Many cancers are associated with functional mutations which now can be readily identified using new DNA sequencing methods. Sequence information is now used for the generation of personalized cancer vaccines with promising clinical benefit [1]. Intelligent ways to select the relevant, tumor-specific protein-coding mutations are applied to filter the large number of identified mutation to a manageable number. Besides, there is an increasing data pool of mutations, both germline and somatic, the latter frequently even with attached additional information on the tissue and histology.

Even though the use of actual sequence of an individual patient is the optimal basis for treatment and immune monitoring it is quite expensive relatively slow to obtain this information. As a fast tool with broad applicability across patient cohorts peptide libraries could find an application in cases where the individual sequence is not (yet) available.

Pools of antigen peptides are frequently for T cell stimulation in T cell assays and even for immune stimulation for treatment. Such peptide libraries are well suited for presenting sequence diversity. However, libraries used today normally consist of overlapping peptides of a wild-type antigen sequence. The concept was already extended for the presentation of sequence diversity in antigens of pathogens as HIV where sequence diversity between individual viruses poses many challenges. For the ENV protein an increase in sequence coverage from 10 % to 34 % was achieved. Due to the limited number of peptides a complex filtering of sequence data has to be applied to enrich the library with peptides carrying different tumor-specific and ideally functionally relevant mutations.
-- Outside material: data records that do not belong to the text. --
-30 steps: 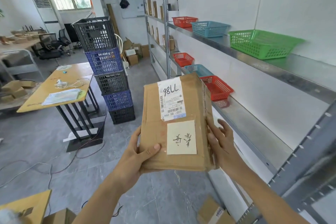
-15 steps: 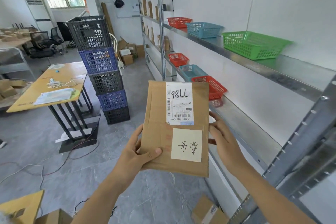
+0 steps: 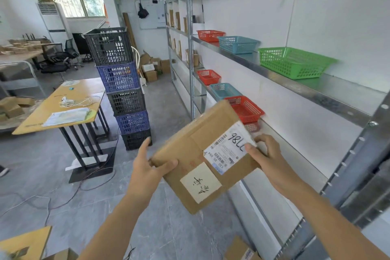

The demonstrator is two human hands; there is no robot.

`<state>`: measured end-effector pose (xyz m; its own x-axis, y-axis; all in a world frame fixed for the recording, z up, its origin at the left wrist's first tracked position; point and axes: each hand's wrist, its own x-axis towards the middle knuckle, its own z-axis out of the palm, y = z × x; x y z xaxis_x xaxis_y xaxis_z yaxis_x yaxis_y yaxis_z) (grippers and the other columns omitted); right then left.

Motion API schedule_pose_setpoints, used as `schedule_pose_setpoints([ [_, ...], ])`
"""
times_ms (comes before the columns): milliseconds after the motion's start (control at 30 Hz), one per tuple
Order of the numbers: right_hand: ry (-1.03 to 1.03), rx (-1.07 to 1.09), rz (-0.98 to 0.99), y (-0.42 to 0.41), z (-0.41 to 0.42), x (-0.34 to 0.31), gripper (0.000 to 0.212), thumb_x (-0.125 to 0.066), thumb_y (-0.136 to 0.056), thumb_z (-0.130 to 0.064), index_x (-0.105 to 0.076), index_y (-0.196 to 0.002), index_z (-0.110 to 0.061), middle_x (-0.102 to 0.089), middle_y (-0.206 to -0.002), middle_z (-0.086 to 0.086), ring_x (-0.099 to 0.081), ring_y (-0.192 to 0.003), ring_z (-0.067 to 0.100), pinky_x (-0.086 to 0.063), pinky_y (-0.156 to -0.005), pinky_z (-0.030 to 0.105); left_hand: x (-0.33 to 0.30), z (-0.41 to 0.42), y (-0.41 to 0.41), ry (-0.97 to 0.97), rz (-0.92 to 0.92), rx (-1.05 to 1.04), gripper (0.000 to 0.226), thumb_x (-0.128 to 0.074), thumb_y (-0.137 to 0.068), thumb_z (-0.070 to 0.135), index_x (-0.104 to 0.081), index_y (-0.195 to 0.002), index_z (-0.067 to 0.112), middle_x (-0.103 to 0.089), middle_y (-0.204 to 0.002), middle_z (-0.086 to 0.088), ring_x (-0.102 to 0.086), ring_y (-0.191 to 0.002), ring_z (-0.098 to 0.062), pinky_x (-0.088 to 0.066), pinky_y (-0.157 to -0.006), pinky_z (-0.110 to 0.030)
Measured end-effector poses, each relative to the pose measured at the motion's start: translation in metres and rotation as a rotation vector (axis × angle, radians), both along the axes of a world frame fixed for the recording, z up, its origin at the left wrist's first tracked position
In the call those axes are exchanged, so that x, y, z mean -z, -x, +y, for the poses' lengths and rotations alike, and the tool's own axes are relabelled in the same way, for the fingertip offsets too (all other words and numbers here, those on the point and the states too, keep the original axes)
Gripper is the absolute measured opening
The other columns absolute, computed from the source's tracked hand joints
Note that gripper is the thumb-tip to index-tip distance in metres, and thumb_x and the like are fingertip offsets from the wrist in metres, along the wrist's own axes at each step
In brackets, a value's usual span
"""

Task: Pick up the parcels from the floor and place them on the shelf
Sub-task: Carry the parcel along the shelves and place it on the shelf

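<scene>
I hold a flat brown cardboard parcel in front of me, tilted with its far end toward the shelf. It carries a white shipping label and a pale handwritten note. My left hand grips its left edge, thumb on top. My right hand grips the right edge over the label. The metal shelf runs along the right wall, and the parcel's far corner hangs near the middle level's red basket. Another small parcel lies on the floor below.
Red, blue and green baskets sit on the shelf levels. A stack of black and blue crates stands on the left of the aisle, beside a yellow table. Cardboard boxes are piled at the far end. Cables trail over the grey floor.
The parcel has been turned clockwise and swung right toward the middle shelf level. My right hand has shifted up onto the labelled end.
</scene>
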<state>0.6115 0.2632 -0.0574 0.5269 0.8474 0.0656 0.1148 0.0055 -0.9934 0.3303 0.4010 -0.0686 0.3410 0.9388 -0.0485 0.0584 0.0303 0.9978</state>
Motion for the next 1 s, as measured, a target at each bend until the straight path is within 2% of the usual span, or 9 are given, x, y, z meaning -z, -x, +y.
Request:
schedule_pose_setpoints([
  [100, 0.113, 0.000, -0.142, 0.004, -0.003, 0.011, 0.025, -0.066, -0.096, -0.042, -0.054, -0.116, -0.034, -0.066, -0.129, 0.002, -0.065, -0.111, 0.012, -0.054, -0.101, 0.047, 0.004, -0.005, -0.012, 0.149, -0.085, -0.091, 0.077, -0.090, -0.069, 0.046, -0.066, -0.134, 0.010, -0.076, -0.126, -0.010, -0.074, -0.111, -0.028, -0.057, -0.102, -0.047],
  [167, 0.165, -0.035, -0.242, 0.009, -0.006, 0.011, 0.041, -0.060, -0.099, -0.046, -0.049, -0.138, -0.045, -0.065, -0.133, -0.012, -0.061, -0.122, 0.008, -0.056, -0.102, 0.042, 0.010, -0.008, -0.018, 0.211, -0.021, -0.076, 0.041, -0.072, -0.094, 0.041, -0.068, -0.129, 0.022, -0.079, -0.120, -0.007, -0.074, -0.107, -0.027, -0.057, -0.099, -0.053],
  [267, 0.298, -0.191, -0.340, 0.015, -0.011, 0.003, 0.052, -0.044, -0.107, -0.042, -0.026, -0.155, -0.052, -0.057, -0.136, -0.023, -0.054, -0.122, 0.005, -0.049, -0.086, 0.009, 0.013, -0.012, -0.016, 0.361, 0.024, 0.037, 0.022, -0.047, -0.105, 0.054, -0.056, -0.126, 0.052, -0.076, -0.122, 0.005, -0.072, -0.112, -0.027, -0.059, -0.084, -0.056],
  [367, 0.328, -0.259, -0.341, 0.017, -0.013, 0.007, 0.050, -0.039, -0.109, -0.040, -0.015, -0.148, -0.061, -0.052, -0.127, -0.040, -0.055, -0.119, -0.003, -0.040, -0.076, -0.002, 0.020, -0.010, -0.008, 0.442, 0.049, 0.120, 0.034, -0.035, -0.105, 0.061, -0.044, -0.138, 0.061, -0.076, -0.127, 0.001, -0.075, -0.110, -0.035, -0.061, -0.063, -0.053],
  [500, 0.245, -0.245, -0.193, 0.023, -0.014, 0.010, 0.043, -0.039, -0.111, -0.029, -0.028, -0.129, -0.066, -0.056, -0.119, -0.046, -0.055, -0.102, -0.034, -0.045, -0.077, -0.004, 0.025, -0.013, -0.001, 0.459, 0.078, 0.155, 0.039, -0.035, -0.103, 0.064, -0.040, -0.141, 0.060, -0.073, -0.130, 0.003, -0.071, -0.114, -0.034, -0.061, -0.080, -0.070],
  [633, 0.212, -0.275, -0.181, 0.024, -0.011, 0.011, 0.043, -0.042, -0.110, -0.027, -0.034, -0.126, -0.066, -0.059, -0.103, -0.060, -0.056, -0.100, -0.033, -0.048, -0.080, -0.002, 0.024, -0.016, 0.001, 0.441, 0.072, 0.153, 0.042, -0.035, -0.104, 0.063, -0.041, -0.145, 0.057, -0.072, -0.130, 0.006, -0.070, -0.115, -0.028, -0.060, -0.086, -0.069],
  [800, 0.070, -0.080, -0.121, 0.012, -0.003, 0.012, 0.034, -0.070, -0.096, -0.029, -0.057, -0.125, -0.042, -0.064, -0.138, -0.022, -0.060, -0.127, -0.005, -0.055, -0.104, 0.032, 0.000, -0.012, -0.003, 0.319, 0.107, 0.140, 0.032, -0.039, -0.105, 0.059, -0.045, -0.135, 0.067, -0.069, -0.131, 0.014, -0.068, -0.114, -0.018, -0.060, -0.090, -0.064],
  [900, -0.065, 0.030, 0.004, 0.005, 0.004, 0.001, 0.041, -0.079, -0.088, -0.013, -0.050, -0.115, -0.022, -0.062, -0.138, 0.013, -0.067, -0.124, 0.031, -0.062, -0.086, 0.044, -0.036, -0.005, -0.008, 0.127, 0.185, 0.160, 0.034, -0.044, -0.107, 0.052, -0.044, -0.130, 0.076, -0.072, -0.128, 0.018, -0.068, -0.113, -0.011, -0.059, -0.091, -0.049],
  [1000, -0.167, 0.054, 0.109, -0.005, 0.002, -0.023, 0.065, -0.081, -0.082, -0.013, -0.043, -0.124, -0.044, -0.057, -0.139, 0.011, -0.068, -0.118, 0.036, -0.066, -0.069, 0.045, -0.079, 0.003, -0.011, -0.161, 0.223, 0.186, 0.040, -0.056, -0.104, 0.044, -0.050, -0.120, 0.080, -0.070, -0.138, 0.011, -0.068, -0.121, -0.016, -0.055, -0.104, -0.045],
])
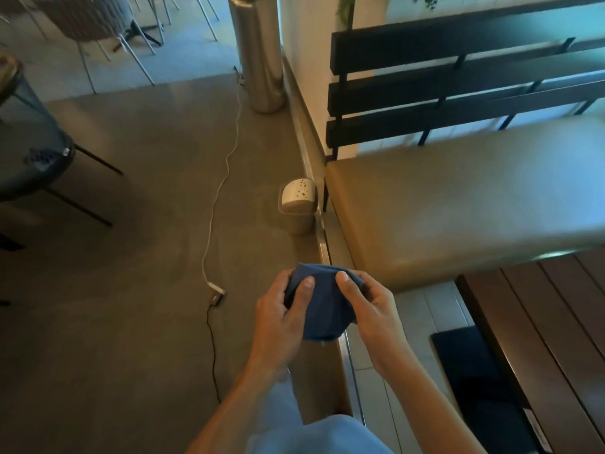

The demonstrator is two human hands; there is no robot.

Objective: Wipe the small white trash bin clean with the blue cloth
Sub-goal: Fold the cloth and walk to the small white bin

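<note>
A person looks down at their own two hands, which hold a bunched blue cloth [319, 303] between them at the lower middle of the view. The left hand [281, 317] wraps the cloth's left side, fingers curled behind it and thumb pressed onto its front. The right hand [370, 304] grips the right side the same way, thumb on top near the upper edge. The cloth hangs as a rounded bundle, its longer axis running up and down between the hands.

Well beyond the hands, on the grey floor [131, 257], stands the small white trash bin [298, 206]. It is upright, its long axis vertical, with a domed swing lid facing up and towards the viewer. Brownish spots mark the lid. The bin sits just beside a metal floor rail [322, 237] and close to the end of a tan cushioned bench [458, 204] with dark slats [425, 93] for a back.

A white cable [222, 178] snakes across the floor to the bin's left, ending at a small adapter [216, 294]. A tall steel cylinder [258, 54] stands farther back by the wall. A dark table [29, 152] fills the left edge.
</note>
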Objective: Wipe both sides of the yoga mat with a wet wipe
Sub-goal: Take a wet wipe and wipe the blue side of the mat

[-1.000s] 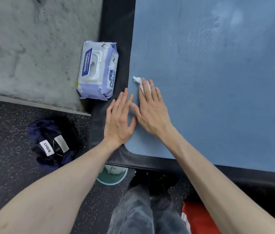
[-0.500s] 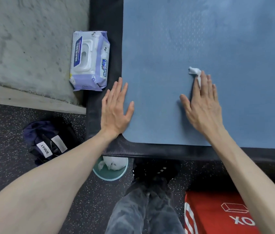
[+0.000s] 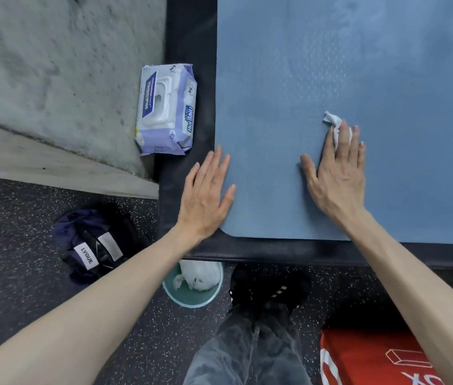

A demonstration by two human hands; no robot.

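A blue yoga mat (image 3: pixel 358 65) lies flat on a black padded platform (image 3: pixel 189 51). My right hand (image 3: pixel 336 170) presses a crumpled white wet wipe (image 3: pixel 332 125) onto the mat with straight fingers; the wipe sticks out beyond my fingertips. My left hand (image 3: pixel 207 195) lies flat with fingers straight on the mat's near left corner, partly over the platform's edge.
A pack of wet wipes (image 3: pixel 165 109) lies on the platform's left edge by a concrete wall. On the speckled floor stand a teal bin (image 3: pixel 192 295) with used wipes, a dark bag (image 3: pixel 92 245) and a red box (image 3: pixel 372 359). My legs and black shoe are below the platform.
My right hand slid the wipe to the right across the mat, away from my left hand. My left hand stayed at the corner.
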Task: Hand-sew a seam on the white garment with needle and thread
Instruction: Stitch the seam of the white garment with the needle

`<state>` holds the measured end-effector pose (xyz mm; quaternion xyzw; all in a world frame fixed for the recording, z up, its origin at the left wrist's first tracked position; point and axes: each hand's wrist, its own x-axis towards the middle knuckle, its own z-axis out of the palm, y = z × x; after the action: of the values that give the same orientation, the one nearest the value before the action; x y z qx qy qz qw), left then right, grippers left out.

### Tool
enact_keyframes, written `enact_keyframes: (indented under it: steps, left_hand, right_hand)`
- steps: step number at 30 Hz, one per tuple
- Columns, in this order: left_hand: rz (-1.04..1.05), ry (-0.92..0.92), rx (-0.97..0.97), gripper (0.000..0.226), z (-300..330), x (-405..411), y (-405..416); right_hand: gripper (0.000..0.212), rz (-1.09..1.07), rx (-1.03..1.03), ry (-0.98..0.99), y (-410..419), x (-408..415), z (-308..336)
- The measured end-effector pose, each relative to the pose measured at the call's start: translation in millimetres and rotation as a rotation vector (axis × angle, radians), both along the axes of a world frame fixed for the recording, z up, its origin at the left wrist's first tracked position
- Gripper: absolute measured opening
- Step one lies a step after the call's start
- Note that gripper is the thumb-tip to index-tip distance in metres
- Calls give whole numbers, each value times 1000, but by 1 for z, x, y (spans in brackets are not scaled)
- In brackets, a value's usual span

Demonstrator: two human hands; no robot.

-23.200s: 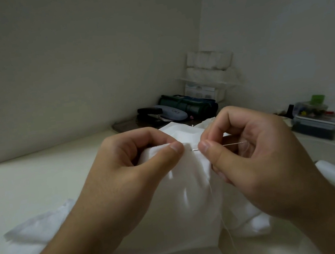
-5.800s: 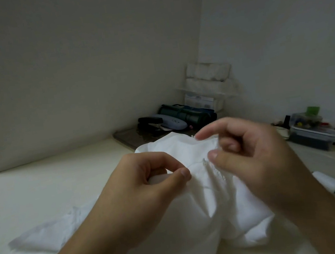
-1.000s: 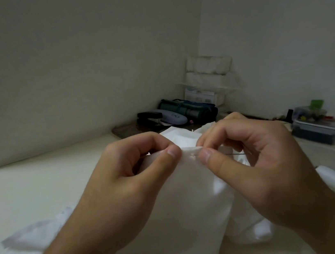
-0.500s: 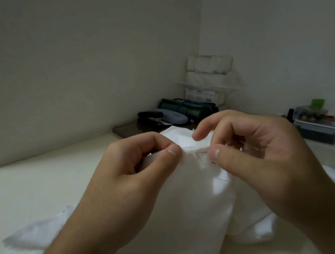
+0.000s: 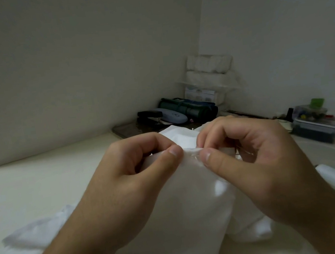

Our aim is to generate peptide libraries for specific antigens which represent a generic cancer mutanome applicable to a large number of individual patients based on available databases as the catalogue of somatic mutations in cancer and epitope information from the immune epitope database and prediction algorithms.

One library type can contain the full length sequence of the antigen enriched by peptides representing overlapping scans for relevant mutations. Alternatively, known or predicted epitopes can be selected and the mutated epitopes can be included. However, mutations can lead to the formation of new epitopes and mutated epitopes can escape from MHC-binding. Epitope prediction can help to account for these effects.

We have built a pipeline for the efficient generation of such libraries which will be manufactured.